### The task
A single number is the answer here: the count of lines in the records below in which the word "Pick" appears.

########################################

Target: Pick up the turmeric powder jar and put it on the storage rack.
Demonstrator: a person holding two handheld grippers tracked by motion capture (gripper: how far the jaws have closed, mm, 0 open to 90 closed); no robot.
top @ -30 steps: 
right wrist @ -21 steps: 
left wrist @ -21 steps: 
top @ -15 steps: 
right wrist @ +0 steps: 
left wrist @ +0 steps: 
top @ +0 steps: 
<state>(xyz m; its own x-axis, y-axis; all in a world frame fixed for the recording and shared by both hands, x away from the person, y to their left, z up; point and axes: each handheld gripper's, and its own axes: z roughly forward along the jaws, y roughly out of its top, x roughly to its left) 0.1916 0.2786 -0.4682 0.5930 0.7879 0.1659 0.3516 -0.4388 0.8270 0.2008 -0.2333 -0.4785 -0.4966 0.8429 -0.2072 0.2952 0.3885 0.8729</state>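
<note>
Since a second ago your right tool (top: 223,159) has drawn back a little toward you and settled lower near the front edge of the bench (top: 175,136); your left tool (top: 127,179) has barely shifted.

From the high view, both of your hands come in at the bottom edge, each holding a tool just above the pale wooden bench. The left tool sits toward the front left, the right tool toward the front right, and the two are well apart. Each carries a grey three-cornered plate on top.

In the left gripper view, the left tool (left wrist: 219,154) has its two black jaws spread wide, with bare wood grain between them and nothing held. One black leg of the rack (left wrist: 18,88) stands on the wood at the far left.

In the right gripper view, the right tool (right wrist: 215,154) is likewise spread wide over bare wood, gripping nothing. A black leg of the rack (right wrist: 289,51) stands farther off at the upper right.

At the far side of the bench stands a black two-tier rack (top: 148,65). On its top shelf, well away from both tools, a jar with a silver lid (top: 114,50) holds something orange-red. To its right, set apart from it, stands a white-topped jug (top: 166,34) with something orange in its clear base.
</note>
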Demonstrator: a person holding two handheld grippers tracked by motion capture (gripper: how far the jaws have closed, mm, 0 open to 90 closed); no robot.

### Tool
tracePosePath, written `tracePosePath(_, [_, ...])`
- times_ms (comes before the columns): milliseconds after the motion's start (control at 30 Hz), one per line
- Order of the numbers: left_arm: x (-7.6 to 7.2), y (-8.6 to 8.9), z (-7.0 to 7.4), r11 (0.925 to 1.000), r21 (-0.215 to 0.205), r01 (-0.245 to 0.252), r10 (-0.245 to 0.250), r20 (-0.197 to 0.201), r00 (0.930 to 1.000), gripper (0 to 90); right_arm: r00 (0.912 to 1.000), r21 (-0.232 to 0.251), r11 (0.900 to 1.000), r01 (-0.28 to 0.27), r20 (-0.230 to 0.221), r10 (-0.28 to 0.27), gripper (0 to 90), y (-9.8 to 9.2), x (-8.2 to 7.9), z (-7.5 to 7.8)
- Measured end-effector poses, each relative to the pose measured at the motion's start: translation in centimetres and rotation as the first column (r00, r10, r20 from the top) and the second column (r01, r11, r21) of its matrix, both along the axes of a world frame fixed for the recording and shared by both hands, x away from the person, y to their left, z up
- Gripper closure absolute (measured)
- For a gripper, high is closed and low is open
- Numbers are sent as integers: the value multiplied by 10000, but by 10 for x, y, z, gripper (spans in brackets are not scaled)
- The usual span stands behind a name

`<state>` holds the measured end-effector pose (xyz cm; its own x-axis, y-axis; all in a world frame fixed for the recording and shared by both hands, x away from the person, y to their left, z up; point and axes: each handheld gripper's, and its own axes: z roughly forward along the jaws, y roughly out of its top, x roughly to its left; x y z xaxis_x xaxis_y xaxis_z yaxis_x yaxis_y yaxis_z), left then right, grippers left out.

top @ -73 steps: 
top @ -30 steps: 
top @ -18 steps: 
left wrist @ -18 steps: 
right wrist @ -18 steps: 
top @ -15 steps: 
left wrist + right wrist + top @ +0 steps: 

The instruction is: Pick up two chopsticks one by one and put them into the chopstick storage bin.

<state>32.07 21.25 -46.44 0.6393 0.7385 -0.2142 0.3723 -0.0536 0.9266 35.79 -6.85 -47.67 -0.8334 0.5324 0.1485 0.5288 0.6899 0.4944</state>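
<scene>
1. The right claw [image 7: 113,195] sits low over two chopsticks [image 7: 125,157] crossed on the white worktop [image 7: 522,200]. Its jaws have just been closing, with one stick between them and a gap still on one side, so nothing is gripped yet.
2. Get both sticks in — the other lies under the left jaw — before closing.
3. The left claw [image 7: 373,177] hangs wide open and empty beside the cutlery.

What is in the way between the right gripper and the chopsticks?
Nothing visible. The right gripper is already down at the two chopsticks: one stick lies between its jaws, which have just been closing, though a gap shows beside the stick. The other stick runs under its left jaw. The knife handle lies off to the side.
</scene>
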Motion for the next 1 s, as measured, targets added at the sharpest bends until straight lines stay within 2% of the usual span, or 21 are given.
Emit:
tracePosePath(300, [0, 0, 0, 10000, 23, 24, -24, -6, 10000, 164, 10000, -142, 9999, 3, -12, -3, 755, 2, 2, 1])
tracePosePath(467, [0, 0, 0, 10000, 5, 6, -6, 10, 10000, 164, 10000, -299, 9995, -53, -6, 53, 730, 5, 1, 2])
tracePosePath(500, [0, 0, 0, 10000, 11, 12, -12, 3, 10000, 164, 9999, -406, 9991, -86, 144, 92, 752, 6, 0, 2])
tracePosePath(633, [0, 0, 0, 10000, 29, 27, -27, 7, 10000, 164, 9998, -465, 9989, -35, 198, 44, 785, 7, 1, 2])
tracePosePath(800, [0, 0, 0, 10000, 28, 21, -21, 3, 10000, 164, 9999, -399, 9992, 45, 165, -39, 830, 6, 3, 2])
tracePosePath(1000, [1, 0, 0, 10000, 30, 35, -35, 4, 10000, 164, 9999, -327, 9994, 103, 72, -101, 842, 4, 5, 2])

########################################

### Result
2